───── Input data

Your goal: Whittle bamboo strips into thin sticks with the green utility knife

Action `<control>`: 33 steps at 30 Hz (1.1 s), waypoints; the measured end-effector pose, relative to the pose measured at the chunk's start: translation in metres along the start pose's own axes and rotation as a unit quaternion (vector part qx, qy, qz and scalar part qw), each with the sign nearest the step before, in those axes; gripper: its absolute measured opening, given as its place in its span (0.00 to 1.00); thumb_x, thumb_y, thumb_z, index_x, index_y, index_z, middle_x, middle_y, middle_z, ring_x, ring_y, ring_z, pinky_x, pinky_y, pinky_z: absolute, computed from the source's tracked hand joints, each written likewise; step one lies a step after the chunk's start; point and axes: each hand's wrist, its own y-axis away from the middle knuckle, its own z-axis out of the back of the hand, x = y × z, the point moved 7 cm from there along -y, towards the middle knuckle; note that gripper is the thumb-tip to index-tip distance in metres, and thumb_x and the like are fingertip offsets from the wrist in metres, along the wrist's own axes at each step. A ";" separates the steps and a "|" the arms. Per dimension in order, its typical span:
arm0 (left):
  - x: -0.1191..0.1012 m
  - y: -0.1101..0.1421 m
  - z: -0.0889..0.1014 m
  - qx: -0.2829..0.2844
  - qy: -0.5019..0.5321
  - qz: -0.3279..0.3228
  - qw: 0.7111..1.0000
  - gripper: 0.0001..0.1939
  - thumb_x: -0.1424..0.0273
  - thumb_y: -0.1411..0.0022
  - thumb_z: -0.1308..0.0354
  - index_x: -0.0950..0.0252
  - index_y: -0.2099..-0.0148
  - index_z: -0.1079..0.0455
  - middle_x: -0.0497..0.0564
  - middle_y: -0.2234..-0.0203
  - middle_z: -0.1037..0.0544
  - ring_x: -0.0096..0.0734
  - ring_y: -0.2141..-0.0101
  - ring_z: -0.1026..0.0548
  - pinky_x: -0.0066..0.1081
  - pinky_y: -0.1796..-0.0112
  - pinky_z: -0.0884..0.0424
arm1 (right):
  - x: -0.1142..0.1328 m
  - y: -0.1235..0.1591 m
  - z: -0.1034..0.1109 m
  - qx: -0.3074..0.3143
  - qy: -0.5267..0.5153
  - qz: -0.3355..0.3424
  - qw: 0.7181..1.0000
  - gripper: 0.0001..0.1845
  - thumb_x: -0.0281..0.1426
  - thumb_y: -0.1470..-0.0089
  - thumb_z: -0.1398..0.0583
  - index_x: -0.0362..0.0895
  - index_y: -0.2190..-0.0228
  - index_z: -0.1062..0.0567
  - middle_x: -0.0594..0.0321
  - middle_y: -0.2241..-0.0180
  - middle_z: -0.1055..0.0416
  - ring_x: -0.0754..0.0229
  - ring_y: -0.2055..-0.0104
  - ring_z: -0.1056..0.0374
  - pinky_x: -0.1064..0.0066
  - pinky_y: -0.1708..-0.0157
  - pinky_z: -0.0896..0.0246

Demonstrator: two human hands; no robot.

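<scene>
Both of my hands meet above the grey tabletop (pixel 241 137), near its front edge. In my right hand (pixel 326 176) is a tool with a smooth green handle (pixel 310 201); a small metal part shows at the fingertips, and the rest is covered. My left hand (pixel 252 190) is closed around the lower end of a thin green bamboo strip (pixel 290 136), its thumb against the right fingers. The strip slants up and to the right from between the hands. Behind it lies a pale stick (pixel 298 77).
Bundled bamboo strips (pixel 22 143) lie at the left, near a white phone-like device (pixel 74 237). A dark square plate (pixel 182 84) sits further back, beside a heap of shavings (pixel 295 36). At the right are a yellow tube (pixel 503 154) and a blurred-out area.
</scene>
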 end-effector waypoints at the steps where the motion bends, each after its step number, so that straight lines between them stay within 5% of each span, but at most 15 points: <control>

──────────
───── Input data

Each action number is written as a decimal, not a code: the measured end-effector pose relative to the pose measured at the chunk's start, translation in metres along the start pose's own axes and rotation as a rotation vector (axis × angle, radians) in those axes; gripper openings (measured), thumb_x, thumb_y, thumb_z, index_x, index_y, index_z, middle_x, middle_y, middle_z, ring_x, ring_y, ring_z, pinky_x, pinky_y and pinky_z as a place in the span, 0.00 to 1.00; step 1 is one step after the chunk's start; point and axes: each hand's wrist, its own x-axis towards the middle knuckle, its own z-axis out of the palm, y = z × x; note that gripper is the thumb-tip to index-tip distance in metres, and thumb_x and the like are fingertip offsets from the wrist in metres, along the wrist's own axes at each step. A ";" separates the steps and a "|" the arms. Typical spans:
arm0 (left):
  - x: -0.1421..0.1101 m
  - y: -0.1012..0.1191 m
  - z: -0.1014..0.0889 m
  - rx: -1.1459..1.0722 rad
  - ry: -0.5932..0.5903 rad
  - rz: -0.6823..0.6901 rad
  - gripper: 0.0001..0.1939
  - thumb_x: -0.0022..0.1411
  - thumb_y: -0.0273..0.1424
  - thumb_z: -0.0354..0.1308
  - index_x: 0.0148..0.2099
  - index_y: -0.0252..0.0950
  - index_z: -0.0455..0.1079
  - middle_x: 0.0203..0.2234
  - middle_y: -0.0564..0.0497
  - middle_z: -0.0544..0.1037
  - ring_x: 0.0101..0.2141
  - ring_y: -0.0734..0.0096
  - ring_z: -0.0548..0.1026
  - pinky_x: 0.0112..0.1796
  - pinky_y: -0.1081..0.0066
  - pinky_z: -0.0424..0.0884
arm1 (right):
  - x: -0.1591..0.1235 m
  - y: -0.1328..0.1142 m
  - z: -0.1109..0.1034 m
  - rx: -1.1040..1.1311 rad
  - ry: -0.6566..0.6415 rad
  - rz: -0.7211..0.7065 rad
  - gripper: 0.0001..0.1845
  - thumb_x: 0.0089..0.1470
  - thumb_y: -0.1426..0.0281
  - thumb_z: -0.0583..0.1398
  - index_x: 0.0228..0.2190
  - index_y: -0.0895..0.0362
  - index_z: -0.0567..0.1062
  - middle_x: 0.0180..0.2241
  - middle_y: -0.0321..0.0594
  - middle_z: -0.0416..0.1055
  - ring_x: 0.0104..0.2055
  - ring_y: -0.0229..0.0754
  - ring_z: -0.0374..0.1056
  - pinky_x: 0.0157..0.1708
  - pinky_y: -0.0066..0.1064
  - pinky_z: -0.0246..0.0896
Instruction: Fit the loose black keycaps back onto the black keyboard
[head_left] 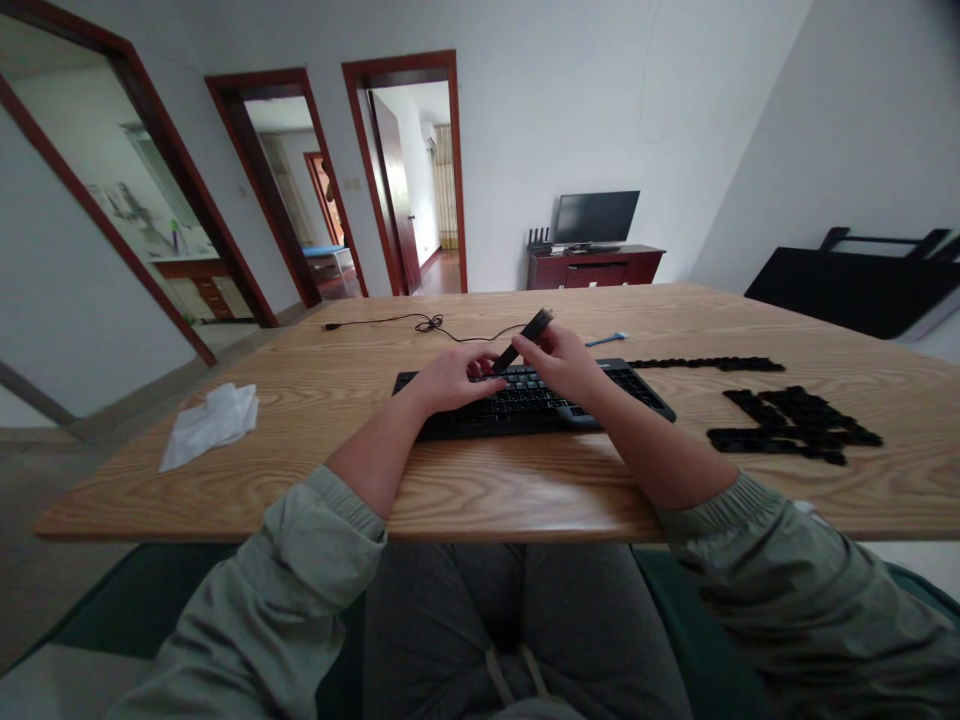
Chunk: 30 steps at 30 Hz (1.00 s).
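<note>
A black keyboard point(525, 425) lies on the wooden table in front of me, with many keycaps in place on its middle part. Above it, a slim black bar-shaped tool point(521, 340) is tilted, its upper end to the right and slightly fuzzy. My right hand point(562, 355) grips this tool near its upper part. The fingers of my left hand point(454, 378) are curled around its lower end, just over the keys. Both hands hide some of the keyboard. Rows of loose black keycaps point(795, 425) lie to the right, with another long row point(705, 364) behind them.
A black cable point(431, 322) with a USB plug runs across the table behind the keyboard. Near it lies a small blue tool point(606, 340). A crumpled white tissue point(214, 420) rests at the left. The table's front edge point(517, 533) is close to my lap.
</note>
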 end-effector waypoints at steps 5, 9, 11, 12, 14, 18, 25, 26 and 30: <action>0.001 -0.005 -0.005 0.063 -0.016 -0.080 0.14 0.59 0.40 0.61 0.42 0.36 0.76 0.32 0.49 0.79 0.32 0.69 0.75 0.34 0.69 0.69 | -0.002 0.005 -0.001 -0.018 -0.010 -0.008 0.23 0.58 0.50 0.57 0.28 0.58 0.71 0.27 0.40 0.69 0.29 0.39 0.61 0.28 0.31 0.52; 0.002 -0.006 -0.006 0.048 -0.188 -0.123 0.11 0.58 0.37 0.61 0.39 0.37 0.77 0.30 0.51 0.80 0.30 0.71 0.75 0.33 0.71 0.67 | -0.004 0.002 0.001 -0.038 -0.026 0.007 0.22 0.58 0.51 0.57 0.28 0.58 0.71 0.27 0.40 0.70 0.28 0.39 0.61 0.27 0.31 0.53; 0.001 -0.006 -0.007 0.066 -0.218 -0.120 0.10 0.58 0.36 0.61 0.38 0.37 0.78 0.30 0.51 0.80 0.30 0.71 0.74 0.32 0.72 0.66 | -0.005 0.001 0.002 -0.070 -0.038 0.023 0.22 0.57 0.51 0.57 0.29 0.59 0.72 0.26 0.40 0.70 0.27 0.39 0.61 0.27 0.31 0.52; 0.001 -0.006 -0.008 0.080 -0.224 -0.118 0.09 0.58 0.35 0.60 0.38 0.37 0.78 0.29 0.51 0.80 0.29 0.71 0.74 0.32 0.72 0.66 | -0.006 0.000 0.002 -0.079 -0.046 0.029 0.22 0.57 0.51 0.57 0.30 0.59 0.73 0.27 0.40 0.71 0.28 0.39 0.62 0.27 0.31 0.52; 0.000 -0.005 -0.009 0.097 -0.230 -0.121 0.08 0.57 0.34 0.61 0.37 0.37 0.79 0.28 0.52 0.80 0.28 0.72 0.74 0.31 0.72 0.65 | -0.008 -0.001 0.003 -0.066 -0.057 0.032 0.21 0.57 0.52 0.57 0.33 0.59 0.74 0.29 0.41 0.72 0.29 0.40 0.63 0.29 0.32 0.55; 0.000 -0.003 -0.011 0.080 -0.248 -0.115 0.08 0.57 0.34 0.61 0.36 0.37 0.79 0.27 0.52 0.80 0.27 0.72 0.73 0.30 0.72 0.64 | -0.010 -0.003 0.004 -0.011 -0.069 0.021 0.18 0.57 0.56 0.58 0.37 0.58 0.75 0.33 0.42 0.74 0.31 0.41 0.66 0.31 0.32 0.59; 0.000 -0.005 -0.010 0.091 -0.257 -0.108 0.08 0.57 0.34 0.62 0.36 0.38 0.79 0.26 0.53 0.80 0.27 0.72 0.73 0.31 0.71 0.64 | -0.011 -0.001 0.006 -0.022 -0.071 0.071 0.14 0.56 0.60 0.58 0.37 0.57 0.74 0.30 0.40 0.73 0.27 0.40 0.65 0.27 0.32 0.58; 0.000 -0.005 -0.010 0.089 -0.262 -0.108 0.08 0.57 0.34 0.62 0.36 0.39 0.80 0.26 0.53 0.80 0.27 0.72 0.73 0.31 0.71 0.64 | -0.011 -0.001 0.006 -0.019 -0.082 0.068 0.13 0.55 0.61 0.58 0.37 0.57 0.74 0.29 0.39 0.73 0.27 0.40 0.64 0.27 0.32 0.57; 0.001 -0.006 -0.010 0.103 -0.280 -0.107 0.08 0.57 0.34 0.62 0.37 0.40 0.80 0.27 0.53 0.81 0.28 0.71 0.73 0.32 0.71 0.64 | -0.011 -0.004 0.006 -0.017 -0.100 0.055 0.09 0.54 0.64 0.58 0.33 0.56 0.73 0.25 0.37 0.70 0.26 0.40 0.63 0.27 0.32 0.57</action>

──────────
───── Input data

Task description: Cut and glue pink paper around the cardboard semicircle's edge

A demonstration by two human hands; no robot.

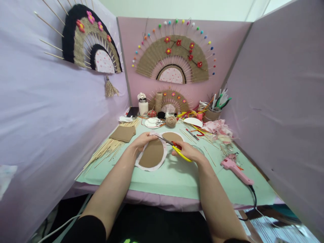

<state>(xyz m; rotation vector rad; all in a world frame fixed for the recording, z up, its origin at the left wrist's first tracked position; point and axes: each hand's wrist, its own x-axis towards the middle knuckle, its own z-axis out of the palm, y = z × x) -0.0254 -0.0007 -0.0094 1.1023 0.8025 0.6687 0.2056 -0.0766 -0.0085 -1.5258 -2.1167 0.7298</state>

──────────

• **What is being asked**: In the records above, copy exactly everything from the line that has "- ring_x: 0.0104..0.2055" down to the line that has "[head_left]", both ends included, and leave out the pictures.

• **Solution**:
  - ring_x: 0.0104..0.2055
  - ring_y: -0.0229..0.0754
  - ring_z: -0.0374..0.1056
  - pinky_x: 0.0157..0.1708
  - pinky_y: -0.0066..0.1064
  - pinky_z: -0.0246..0.0896
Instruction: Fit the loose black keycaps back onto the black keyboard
[head_left] 

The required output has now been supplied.